The stable performance of both the best model free trackers and detectors on these videos is further demonstrated by the minimal improvement gained from the proposed hybrid systems. Neither reinitialisation from the previous frame (Sect. 4.4), nor the failure detection methodology proposed (Sect. 4.6) improved the best performing methods with any significance. Such hybrid systems could be very useful, though, in case of person re-appearance, multiple person cross-overs. Furthermore, smoothing the facial shapes across the sequences (Kalman) also had a very minimal positive improvement, which can be attributed to the human factor, nonetheless the usage of this smoothing could be more useful for reducing the amount of jiterring in consecutive frames.

In comparison to the recent results of the 300 VW competition (Shen et al. 2015), our review of combinations of modern state-of-the-art detectors and trackers found that very strong performance can be obtained through fairly simple deformable tracking schemes. In fact, only the work of Yang et al. (2015a) outperforms our best performing methods in the easier categories of 1 and 2, while the difference shown by Fig. 13 appears to be marginal. However, the overall results show that, particularly for videos that contain significant pose, there are still improvements to be made.

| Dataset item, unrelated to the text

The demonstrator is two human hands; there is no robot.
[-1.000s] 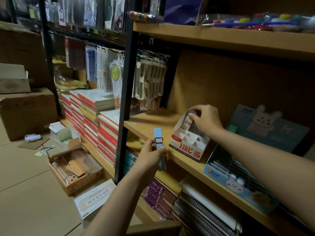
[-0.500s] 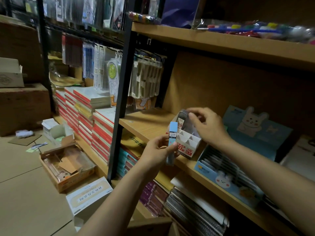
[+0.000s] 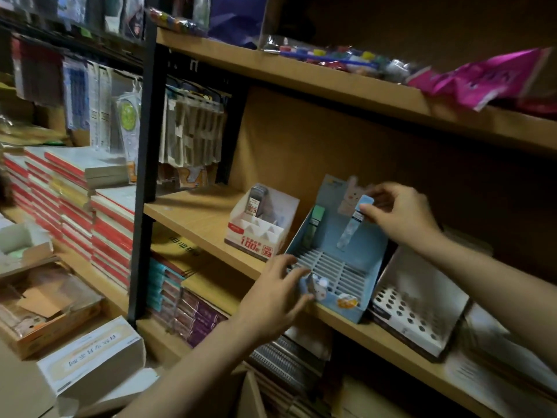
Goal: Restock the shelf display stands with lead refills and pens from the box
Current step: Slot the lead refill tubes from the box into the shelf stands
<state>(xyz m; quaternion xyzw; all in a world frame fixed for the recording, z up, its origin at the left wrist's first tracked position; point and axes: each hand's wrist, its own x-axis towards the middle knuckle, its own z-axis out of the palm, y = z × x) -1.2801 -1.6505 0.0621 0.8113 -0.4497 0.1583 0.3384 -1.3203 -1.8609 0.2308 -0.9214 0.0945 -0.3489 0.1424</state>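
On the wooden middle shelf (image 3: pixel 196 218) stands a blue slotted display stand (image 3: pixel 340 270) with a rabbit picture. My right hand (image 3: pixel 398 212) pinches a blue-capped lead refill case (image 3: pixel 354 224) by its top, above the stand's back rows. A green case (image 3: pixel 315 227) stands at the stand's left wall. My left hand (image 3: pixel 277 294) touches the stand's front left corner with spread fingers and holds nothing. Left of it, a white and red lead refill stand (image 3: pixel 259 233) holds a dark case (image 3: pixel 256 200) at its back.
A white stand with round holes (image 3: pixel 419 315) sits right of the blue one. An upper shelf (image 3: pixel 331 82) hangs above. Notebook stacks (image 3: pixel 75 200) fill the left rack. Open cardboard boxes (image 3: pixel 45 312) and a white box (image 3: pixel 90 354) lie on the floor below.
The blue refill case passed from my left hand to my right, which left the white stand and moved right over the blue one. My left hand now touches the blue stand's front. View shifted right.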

To summarise, there are a number of important issues that must be tackled in order to improve deformable face tracking:

  1. 1.

    Pose is still a challenging issue for landmark localisation methods. In fact, the videos of 300 VW do not even exhibit the full range of possible facial pose as they do not contain profile faces. The challenges of considering profile faces have yet to be adequately addressed and have not be verified with respect to current state-of-the-art benchmarks.

  2. 2.

    In this work, we only consider videos that contain a single visible face. However, there are many scenarios in which multiple faces may be present and this represents further challenges to deformable tracking. Detectors for example, are particularly vulnerable to multi-object tracking scenarios as they require extending with the ability to determine whether the object being localised is the same as in the previous frame.

  3. 3.

    It is very common for objects to leave the frame of the camera during a sequence, and then reappear. Few model free trackers are robust to reinitialisation after an object has disappeared and then reappeared. When combined with multiple objects, this scenario becomes particularly challenging as it requires a re-identification step in order to verify whether the object to be tracked is one that was seen before.

We believe that deformable face tracking is a very exciting line of research and future advances on the field can have an important impact on several areas of Computer Vision.